Abacus Preprocessing: Outliers (outliers.py)ΒΆ

This module provides functions for identifying and handling potential outliers within the InputData object before model fitting. It allows for reporting potential outliers and creating a modified dataset where outliers are replaced according to specified methods.

Functions

def print_outliers(input_data: InputData, output_dir: str, suffix: str) -> None:

Identifies and reports potential outliers for each media channel, extra feature, and the target variable within the provided InputData.

Outliers are defined here simply as data points falling more than 2 standard deviations away from the mean of that specific variable. The function writes a report to a text file (outliers_{suffix}.txt) in the specified output_dir.

The report for each variable includes:

  • The variable name.

  • Mean and standard deviation.

  • A list of potential outliers identified by the standard deviation method, showing their index, value, and number of standard deviations from the mean.

  • The 10 smallest values and their indices.

  • The 10 largest values and their indices.

Parameters:

  • input_data (InputData): The InputData object containing the data to analyse.

  • output_dir (str): The path to the directory where the output report file will be saved.

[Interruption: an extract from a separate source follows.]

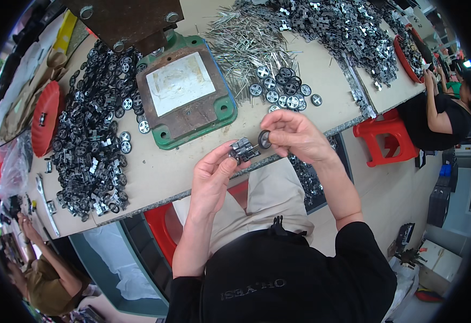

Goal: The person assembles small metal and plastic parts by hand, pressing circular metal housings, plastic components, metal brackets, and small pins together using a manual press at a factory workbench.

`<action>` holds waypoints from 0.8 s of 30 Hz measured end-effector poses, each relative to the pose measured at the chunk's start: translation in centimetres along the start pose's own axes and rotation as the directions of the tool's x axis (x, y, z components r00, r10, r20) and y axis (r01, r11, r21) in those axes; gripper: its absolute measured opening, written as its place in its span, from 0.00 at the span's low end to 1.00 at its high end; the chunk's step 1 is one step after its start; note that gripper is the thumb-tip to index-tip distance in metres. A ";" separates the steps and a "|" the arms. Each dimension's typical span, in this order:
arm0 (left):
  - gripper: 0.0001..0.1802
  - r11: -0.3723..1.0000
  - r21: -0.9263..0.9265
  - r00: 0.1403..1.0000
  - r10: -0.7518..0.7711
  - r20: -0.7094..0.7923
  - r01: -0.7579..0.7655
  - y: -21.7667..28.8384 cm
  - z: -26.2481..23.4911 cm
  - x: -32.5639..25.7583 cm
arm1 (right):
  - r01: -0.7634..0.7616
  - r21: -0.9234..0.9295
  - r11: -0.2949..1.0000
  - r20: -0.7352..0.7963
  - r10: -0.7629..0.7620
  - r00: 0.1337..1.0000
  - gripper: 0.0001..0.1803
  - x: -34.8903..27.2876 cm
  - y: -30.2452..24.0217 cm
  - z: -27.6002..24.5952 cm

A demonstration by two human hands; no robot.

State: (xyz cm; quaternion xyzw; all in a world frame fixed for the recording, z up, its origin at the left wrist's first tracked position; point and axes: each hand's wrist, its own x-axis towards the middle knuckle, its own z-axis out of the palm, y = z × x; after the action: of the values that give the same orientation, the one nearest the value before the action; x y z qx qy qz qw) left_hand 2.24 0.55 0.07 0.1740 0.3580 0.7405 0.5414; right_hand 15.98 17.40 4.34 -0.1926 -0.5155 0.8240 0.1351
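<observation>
Between the fingers and thumb of my left hand is a small black-and-grey plastic chassis piece. A thin metal axle sticks out of its right side. My right hand pinches a small black wheel at the end of that axle; whether the wheel is fitted on it, I cannot tell. Both hands are just over the table's front edge. Beyond them lies a cluster of black wheels with silver spokes, next to a heap of thin metal axles.
A green-framed press base with a white pad stands ahead, left of centre. Left of it is a large pile of wheels and chassis parts, beside a red tray. Grey parts lie far right. A red stool and co-workers flank the table.
</observation>
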 end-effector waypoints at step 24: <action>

  • suffix (str): A suffix to append to the output filename (e.g., "raw" or "processed") to distinguish reports generated at different stages.

Returns:

  • None: The function writes the report to a file.


remove_outliers_from_input

def remove_outliers_from_input(
    input_data: InputData,
    media_data_outliers: dict,
    extra_features_outliers: dict,
    target_outliers: list,
    removal_type: str
) -> InputData:

Creates a new InputData object where specified outliers in media, extra features, and target data are replaced with a calculated value based on the removal_type.

This function takes dictionaries mapping variable names to lists of outlier indices and a list of outlier indices for the target. It then uses the InputData.clone_with_data_edits mechanism, passing a specialized editor function (_replace_outlier_editor_func) to perform the replacements on copies of the data arrays.

Parameters:

  • input_data (InputData): The original InputData instance containing the outliers.

  • media_data_outliers (dict): A dictionary where keys are media channel names (from input_data.media_names) and values are lists of integer indices representing the time points identified as outliers for that channel.

  • extra_features_outliers (dict): A dictionary where keys are extra feature names (from input_data.extra_features_names) and values are lists of integer indices representing outlier time points for that feature.

  • target_outliers (list): A list of integer indices representing outlier time points for the target variable (input_data.target_data).

  • removal_type (str): A constant specifying the method for calculating the replacement value. Must be one of:

    • cnst.REMOVE_OUTLIERS_TYPE_REPLACE_WITH_TRIMMED_MEAN: Replace outliers with the 10% trimmed mean of the non-outlier data for that variable.

    • cnst.REMOVE_OUTLIERS_TYPE_REPLACE_WITH_P10_VALUE: Replace outliers with the 10th percentile value of the non-outlier data for that variable.

Returns:

  • InputData: A new InputData instance with the specified outliers replaced. The original input_data object remains unchanged.

Raises:

  • AssertionError: If removal_type is not one of the recognized constants.


(Private helper functions _compute_outlier_replacement_value and _replace_outlier_editor_func are used internally to calculate the replacement value and perform the data editing within the cloning process, respectively.)